(Work request):
Please work out how many of the lines below include "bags". Only the number should be given.

Stored data below:

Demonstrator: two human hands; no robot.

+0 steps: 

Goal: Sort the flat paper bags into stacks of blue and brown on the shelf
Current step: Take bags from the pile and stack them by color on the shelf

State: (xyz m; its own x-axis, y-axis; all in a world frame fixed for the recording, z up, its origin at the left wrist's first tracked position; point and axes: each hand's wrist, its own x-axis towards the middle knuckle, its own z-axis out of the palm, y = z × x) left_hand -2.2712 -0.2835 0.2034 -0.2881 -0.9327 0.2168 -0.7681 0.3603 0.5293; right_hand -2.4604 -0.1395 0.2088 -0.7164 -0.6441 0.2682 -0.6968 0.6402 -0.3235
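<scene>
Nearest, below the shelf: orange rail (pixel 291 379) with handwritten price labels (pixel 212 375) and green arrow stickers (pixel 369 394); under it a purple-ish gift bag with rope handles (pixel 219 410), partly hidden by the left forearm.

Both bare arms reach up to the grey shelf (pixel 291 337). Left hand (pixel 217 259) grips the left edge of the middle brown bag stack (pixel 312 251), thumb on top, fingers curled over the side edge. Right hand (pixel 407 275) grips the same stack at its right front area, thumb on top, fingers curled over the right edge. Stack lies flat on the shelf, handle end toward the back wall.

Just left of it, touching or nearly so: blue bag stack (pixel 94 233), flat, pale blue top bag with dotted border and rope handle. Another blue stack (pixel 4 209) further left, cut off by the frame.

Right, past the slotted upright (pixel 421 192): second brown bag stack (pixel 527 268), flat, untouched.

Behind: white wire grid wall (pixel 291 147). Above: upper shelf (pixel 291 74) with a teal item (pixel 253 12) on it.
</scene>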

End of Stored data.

(Result of this exercise):
2